When One Program Opens Access and Improves Habitat, Everyone Wins

We dig into the across-the-board benefits of a key Farm Bill conservation program on private lands

For every walk-in access sign there are numerous forces at play, granting you permission to use the land and ensuring quality habitat for critters. On private acres, your experience might be thanks in part to Farm Bill conservation programs. One in particular, the Volunteer Public Access and Habitat Improvement Program, provides $40 million specifically to support quality hunting and fishing access on private land—but its benefits don’t stop there.

Private land access helps keeps the sport alive.

Westerners are flush with public lands, while the rest of the nation’s sportsmen and women make do with smaller, isolated public patches that may not be close to home. Some of the non-Westerners among us may travel to Big Sky Country once a year, but access can be a significant barrier for beginning hunters and anglers or anyone who doesn’t have a big-ticket trip with out-of-state license fees in his or her budget.

Of course, this means non-Westerners rely heavily on access to private lands.

In 2012, there were more than 914 million acres devoted to agriculture across the United States.  These acres can make for excellent habitat teeming with some of our favorite species—sage grouse, quail, whitetails, doves, and geese—and present some of the best hunting opportunities in the nation, assuming hunters are allowed in.

public lands map
Image courtesy of State of the Birds 2011.
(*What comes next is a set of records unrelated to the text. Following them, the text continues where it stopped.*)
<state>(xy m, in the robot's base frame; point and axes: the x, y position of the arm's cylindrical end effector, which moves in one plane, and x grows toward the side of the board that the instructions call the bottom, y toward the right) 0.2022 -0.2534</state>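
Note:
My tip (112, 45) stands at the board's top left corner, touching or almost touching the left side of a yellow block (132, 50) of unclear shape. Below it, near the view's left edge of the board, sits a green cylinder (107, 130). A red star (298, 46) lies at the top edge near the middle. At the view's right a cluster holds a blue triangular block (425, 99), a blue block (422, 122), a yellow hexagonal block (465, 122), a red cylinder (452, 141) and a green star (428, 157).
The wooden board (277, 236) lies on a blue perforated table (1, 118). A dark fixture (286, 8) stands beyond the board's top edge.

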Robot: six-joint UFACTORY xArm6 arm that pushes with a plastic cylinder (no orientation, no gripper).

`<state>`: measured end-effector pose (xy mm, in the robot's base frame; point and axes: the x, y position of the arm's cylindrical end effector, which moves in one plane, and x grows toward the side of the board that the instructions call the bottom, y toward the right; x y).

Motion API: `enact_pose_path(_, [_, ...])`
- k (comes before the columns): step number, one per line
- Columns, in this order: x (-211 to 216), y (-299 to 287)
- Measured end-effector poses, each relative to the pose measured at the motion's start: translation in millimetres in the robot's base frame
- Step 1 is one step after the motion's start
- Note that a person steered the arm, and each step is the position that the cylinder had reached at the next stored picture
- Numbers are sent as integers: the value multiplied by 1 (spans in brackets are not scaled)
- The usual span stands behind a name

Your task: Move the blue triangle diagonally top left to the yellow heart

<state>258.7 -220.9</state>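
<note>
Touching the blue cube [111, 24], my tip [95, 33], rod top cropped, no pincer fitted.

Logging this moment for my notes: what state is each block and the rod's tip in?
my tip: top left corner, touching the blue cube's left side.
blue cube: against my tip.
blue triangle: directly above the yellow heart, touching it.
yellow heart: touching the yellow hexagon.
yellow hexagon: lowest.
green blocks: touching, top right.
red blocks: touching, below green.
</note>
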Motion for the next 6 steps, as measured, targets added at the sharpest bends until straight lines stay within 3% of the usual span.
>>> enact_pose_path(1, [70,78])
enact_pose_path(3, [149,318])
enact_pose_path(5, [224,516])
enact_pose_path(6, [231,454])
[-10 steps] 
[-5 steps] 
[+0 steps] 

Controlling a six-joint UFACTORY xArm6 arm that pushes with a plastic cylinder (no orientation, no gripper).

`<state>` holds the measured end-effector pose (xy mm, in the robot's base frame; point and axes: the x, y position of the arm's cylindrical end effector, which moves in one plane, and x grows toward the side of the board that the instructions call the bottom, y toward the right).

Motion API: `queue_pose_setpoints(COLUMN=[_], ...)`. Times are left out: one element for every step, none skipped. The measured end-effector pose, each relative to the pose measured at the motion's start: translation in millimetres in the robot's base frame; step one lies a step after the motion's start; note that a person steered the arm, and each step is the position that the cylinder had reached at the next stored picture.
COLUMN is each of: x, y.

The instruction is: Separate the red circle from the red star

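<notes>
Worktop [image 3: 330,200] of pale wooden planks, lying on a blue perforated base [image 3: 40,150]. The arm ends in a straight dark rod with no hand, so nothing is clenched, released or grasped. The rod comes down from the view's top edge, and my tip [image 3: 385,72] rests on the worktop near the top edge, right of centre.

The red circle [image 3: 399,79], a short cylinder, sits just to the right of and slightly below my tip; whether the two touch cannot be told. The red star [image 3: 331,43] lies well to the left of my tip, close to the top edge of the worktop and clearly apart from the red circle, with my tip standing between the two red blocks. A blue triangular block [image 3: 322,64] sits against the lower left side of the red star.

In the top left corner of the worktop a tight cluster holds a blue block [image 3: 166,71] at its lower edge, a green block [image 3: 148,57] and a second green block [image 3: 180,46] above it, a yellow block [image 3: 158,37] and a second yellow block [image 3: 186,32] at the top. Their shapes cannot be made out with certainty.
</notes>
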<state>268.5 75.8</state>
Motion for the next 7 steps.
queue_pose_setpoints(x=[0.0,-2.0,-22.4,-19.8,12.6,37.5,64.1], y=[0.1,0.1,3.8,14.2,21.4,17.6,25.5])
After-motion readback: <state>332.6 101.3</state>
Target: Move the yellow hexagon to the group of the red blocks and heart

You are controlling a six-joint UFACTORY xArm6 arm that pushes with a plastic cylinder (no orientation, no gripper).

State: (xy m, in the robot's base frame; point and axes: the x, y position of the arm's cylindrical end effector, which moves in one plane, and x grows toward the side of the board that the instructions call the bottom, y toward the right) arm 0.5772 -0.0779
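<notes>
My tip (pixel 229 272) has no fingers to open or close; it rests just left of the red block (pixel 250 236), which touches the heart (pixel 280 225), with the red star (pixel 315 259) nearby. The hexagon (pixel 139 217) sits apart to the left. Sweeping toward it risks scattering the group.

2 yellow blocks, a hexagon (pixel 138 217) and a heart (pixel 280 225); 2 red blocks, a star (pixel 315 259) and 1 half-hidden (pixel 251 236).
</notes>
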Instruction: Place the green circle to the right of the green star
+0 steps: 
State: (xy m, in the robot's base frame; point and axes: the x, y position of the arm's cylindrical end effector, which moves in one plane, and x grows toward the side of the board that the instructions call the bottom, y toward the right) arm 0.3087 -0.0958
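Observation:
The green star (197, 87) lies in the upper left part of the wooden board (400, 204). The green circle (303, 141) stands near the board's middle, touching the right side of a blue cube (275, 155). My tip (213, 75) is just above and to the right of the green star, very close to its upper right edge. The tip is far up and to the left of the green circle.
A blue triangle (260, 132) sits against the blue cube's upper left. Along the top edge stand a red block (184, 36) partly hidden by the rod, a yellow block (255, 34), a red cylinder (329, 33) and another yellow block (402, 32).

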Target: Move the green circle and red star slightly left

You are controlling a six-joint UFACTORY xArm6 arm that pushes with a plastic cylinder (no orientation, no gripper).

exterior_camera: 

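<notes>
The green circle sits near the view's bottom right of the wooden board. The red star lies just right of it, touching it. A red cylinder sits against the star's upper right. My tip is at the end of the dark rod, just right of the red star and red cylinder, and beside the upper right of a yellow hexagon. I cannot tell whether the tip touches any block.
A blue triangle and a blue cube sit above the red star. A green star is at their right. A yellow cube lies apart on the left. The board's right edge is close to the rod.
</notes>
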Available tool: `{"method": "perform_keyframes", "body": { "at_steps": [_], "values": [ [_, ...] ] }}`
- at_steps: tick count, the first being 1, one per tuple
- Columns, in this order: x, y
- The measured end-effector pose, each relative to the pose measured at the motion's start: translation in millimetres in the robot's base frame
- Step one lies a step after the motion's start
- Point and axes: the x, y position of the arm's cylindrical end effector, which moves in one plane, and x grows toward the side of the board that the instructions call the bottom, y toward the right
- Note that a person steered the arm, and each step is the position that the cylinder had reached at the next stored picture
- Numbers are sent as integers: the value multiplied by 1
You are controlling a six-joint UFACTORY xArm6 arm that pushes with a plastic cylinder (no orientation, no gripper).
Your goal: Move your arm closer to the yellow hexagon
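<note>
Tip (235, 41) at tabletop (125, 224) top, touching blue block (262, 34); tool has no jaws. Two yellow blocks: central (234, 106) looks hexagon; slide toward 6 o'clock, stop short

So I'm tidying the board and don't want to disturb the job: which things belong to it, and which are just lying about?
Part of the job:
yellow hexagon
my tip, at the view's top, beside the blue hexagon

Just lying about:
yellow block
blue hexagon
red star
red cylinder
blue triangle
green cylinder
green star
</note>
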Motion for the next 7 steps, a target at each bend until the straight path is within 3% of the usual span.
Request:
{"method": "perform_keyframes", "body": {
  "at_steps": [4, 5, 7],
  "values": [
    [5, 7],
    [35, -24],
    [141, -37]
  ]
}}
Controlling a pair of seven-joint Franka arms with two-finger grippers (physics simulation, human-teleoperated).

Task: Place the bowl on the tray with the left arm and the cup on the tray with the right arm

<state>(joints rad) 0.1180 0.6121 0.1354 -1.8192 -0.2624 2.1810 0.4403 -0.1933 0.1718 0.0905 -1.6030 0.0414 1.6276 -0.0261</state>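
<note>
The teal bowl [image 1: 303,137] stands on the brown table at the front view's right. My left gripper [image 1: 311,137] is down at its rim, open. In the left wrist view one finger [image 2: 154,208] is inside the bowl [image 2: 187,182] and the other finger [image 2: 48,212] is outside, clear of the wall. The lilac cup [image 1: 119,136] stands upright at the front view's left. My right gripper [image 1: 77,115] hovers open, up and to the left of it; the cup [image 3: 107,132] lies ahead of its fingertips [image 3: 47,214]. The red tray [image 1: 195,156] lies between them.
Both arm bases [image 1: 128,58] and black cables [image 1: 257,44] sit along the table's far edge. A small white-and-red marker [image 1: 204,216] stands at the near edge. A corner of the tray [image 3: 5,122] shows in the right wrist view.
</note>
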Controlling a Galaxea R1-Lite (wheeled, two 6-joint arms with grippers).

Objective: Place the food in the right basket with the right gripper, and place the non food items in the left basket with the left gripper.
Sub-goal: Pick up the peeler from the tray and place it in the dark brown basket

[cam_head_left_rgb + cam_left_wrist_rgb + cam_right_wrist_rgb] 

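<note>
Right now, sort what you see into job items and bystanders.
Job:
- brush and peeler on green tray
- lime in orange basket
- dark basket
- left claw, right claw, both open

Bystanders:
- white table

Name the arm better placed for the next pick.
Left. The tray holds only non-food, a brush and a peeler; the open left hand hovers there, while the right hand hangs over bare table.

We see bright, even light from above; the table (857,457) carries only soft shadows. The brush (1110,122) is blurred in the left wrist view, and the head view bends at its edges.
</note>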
As its name suggests, VPA-HIP has two primary goals: securing public access and improving habitat. Authorized and funded in the 2008 Farm Bill and renewed in the 2014 Farm Bill, VPA-HIP helps states incentivize landowners to implement conservation-minded practices, such as clearing a forest understory of invasive plant species or creating stream buffers. In exchange, landowners allows the public to hunt, fish, trap, and observe wildlife on their property.

In short, VPA-HIP invests money in states like Illinois, Nebraska, Connecticut, and South Dakota—often in parts of the country where public lands are relatively scarce—to help give more Americans opportunities to hunt and fish.

Local economies get a boost.

Last month, TRCP’s government affairs director Steve Kline spent some time chasing upland birds on private land in eastern Montana, and he’ll be the first to tell you that hunting season supports rural economies. At this time of year, even in otherwise sleepy towns, you’ll see bustling restaurants, packed sporting goods stores, and busy streets—and the economy is better for it.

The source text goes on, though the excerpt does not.